Masked man

February 6, 2006

Adopting the approach of most movies made about the life of the notorious pleasure seeker, Lasse Hallström’s Casanova isn’t a biography but a free-form embellishment. It treats Casanova as a legend, a symbol—like Zorro. Though he’s celebrated for his sexual conquests in his city—the lush, candied Venice of the mid-18th century—few people actually recognize Casanova (Heath Ledger) on sight, though many claim to. When he stops on the street to watch himself represented in a puppet show, a man observes that the figure on the miniature stage is Casanova to the very life. “I know him well,” the stranger assures Casanova with a canny chuckle.

Hallström has seized on the idea of a man who gains fame in a world before media—that is, a world where no one’s face is famous—and made an intricate farce in which almost everyone is masked. The plot is an ingeniously tangled lark. The doge of Venice (Tim McInnerny) is simpatico with Casanova, but he can save him from being imprisoned for licentiousness only if Casanova marries a respectable woman. So Casanova courts a beautiful maiden who is less proper than she seems.
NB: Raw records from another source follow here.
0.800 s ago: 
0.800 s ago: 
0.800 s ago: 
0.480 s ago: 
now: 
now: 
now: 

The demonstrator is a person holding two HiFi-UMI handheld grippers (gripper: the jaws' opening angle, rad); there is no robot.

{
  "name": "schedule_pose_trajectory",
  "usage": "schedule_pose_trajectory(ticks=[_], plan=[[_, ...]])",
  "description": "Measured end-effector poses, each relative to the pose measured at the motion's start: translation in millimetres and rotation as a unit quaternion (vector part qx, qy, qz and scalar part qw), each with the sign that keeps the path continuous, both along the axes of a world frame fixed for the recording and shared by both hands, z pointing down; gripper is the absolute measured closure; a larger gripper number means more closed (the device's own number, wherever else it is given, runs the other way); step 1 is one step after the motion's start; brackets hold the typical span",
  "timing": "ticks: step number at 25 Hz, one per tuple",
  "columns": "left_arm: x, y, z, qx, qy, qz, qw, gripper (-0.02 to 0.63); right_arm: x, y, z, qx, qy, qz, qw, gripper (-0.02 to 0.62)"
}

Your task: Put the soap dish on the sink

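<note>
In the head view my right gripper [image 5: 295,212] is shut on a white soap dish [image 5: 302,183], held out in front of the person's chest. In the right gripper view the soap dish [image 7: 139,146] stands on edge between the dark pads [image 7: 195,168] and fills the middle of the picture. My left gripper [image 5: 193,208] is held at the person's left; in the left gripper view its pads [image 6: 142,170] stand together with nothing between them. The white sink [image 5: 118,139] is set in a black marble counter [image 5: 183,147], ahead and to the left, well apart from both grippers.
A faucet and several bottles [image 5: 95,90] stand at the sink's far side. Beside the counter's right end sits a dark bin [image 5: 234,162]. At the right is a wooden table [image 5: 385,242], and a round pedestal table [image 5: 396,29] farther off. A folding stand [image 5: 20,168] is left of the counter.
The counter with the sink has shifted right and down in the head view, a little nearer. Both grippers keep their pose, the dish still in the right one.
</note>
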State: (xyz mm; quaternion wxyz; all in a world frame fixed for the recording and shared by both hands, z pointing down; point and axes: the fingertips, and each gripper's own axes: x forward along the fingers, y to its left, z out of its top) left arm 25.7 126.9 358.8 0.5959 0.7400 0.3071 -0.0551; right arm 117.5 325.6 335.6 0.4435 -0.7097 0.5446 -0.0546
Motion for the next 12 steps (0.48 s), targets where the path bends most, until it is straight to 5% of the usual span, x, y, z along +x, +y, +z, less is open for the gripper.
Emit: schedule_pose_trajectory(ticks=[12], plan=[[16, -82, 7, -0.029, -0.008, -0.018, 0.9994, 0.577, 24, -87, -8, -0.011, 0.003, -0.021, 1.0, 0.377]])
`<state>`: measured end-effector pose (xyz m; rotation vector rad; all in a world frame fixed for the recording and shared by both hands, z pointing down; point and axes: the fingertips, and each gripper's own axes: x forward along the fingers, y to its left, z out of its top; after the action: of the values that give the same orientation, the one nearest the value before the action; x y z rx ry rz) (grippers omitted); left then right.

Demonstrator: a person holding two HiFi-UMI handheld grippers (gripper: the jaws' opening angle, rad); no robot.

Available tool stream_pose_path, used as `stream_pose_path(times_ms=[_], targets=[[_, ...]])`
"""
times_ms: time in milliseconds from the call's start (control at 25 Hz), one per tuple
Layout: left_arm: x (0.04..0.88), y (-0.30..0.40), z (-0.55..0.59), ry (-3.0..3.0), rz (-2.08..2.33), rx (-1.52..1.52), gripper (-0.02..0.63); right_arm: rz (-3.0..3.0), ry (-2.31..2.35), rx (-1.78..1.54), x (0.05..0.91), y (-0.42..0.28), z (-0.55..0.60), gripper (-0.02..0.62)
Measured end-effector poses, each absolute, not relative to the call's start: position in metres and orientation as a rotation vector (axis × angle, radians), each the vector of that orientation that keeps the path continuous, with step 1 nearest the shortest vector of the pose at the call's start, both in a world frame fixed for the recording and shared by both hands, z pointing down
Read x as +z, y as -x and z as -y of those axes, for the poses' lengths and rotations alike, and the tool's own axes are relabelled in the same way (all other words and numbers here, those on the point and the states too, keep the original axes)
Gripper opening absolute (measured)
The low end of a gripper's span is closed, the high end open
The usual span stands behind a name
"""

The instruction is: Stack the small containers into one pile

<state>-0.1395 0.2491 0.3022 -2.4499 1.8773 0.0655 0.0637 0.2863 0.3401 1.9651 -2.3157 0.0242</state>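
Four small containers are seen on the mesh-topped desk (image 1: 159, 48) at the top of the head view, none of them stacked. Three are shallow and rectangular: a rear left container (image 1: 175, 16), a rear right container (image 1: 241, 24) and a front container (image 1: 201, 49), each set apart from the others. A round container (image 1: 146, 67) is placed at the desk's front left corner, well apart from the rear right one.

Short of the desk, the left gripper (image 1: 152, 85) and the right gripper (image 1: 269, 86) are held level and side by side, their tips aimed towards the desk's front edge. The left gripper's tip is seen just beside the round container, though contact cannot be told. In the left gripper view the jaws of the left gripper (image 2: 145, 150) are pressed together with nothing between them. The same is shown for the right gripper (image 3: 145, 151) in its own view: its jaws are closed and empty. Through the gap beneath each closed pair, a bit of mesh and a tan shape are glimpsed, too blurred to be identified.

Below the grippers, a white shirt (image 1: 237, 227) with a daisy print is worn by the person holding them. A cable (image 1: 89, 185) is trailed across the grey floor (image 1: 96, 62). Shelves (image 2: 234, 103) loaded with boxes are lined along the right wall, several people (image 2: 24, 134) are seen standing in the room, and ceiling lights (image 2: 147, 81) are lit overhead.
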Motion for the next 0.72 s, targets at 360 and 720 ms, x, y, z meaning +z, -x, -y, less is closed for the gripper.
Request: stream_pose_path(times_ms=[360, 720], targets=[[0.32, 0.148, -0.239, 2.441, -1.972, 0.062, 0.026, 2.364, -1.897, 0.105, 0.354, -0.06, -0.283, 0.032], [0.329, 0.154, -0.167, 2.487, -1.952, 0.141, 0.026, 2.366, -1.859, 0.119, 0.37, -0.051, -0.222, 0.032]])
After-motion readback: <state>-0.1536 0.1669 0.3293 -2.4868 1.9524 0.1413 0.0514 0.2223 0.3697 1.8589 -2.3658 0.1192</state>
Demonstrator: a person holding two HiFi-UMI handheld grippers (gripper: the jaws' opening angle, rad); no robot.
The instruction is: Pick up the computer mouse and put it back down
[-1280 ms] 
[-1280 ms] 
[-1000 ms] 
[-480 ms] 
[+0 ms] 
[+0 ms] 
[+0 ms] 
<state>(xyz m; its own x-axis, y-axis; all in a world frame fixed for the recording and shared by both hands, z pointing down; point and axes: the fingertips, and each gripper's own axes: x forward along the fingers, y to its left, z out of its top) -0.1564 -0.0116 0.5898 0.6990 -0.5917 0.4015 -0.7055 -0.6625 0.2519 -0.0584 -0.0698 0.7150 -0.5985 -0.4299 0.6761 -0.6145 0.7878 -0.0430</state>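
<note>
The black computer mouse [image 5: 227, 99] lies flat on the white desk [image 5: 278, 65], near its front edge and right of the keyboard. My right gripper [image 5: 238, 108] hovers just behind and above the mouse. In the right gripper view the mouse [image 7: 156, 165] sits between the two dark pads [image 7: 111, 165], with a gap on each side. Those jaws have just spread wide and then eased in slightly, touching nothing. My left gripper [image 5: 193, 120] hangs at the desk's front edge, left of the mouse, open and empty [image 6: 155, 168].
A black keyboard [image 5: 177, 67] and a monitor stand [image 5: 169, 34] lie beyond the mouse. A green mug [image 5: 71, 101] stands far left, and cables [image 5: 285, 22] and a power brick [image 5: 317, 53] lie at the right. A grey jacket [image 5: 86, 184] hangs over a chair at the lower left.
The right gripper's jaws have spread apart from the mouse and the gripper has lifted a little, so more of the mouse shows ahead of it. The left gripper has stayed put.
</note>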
Then he becomes smitten with Francesca Bruni (Sienna Miller), an outspoken intellectual who is put off by Casanova’s conduct. So he plays a double game and pretends to be Signor Salvato. When the enormous lard magnate Paprizzio (Oliver Platt), to whom Francesca has become engaged sight unseen in order to rescue her family from bankruptcy, comes to town, “Salvato” plays host to him, keeping him at home—ostensibly to help him slim down before he meets his bride—while he switches masks. Claiming now that he is Paprizzio, Casanova courts the firm-willed Francesca by professing to admire her favorite philosopher, Bernardo Guardi. In fact, Francesca herself is Guardi; she’s paid an illiterate drunkard (Philip Davis) to let her use his name for her publications. These charades take on added suspense when Bishop Pucci (Jeremy Irons), the most infamous of the pope’s inquisitors, appears to hunt down Guardi and Casanova, both of whom he considers dangerous heretics.

Jeffrey Hatcher, one of the film’s screenwriters, loves gender-bending and other kinds of mistaken identity, and the script he and Kimberly Simi have concocted (from a story by Simi and Michael Cristofer) keeps finding ways to extend the masque. It would spoil the fun to reveal too much. Let’s just say that there’s a clever 11th-hour rescue and that the filmmakers return to the framing story—Casanova, at the end of his life, completing his memoirs—in a most unexpected manner. And the plot further plays with the mask motif by having the formidable merchant Paprizzio invent advertising, a development that leads directly to the identification of the elusive Casanova.

As Victoria, the fiancée whom Casanova settles on—and the object of the longtime adoration of Francesca’s younger brother Giovanni (Charlie Cox)—Natalie Dormer has the pampered pink-and-gold delicacy of a figure in a Fragonard painting. The movie is stocked with beauty of all types, not just among the women but also in the production design, costumes and the cinematography. The images are superbly composed, and some of them—an embossed gondola lit up by carnival fireworks, a hot air balloon floating up into the inky night sky—are magical.

As Casanova, Ledger is a handsome cipher, but he’s surrounded by players so deft that you hardly notice. Platt and Irons (whose death’s-head face has rarely been used so wittily) are hilarious. As Casanova’s impeccable manservant, Omid Djalili combines finicky propriety with a Sancho Panza–like plainspokenness, a talent for improvisation and a soupçon of lust. Cox is delightful as a young man who trades innocence for experience without altering the wonderstruck look in his eye.

The movie is sexy, gorgeous and as benign as a fairy tale: true love wins out and fate smiles on the courageous and the faithful.